Captain Pantoja and the Special Services () is a 1999 Peruvian-Spanish film directed by Francisco J. Lombardi. It is based on the eponymous comic novel by Mario Vargas Llosa. The film was chosen as Peru's official Best Foreign Language Film submission at the 72nd Academy Awards, but did not manage to receive a nomination.

Plot

The plot follows Captain Pantaleón Pantoja, a straightlaced army captain put in charge of creating a brothel for the army, in order to reduce the incidence of rape surrounding army bases and outposts.  The first half of the movie focuses on the humor of the situation, as Pantaleon runs the brothel like an efficient branch of the army.

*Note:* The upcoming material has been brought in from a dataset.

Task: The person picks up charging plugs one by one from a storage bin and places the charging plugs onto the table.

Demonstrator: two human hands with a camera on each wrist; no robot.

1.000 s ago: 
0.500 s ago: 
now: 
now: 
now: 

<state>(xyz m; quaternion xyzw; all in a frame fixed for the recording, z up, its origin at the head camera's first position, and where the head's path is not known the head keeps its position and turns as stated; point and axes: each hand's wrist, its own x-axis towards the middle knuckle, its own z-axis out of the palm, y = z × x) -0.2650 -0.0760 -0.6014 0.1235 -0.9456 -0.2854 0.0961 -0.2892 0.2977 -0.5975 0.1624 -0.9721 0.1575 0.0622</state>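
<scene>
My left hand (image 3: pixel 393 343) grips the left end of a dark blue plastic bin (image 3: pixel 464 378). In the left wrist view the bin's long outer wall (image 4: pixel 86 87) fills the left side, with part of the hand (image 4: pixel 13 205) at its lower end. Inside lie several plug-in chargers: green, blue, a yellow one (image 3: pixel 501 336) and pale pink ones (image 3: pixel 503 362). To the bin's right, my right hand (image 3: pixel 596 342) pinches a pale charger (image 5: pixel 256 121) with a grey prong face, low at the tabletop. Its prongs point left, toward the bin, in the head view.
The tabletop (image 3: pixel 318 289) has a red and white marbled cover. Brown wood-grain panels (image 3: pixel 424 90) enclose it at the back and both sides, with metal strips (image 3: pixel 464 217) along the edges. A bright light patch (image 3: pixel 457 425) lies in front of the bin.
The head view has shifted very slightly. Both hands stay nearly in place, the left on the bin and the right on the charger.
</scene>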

The second half is more dramatic as the captain is changed by running the army brothel and focuses on his relationship with the prostitute Olga "the Colombian".

Cast

Production 
The film is a Peruvian-Spanish co-production, by América Producciones alongside Inca Films and Tornasol Films, with the participation of .

Release 
The film premiered in Peru in late 1999. Its Spanish theatrical release was scheduled for 30 June 2000.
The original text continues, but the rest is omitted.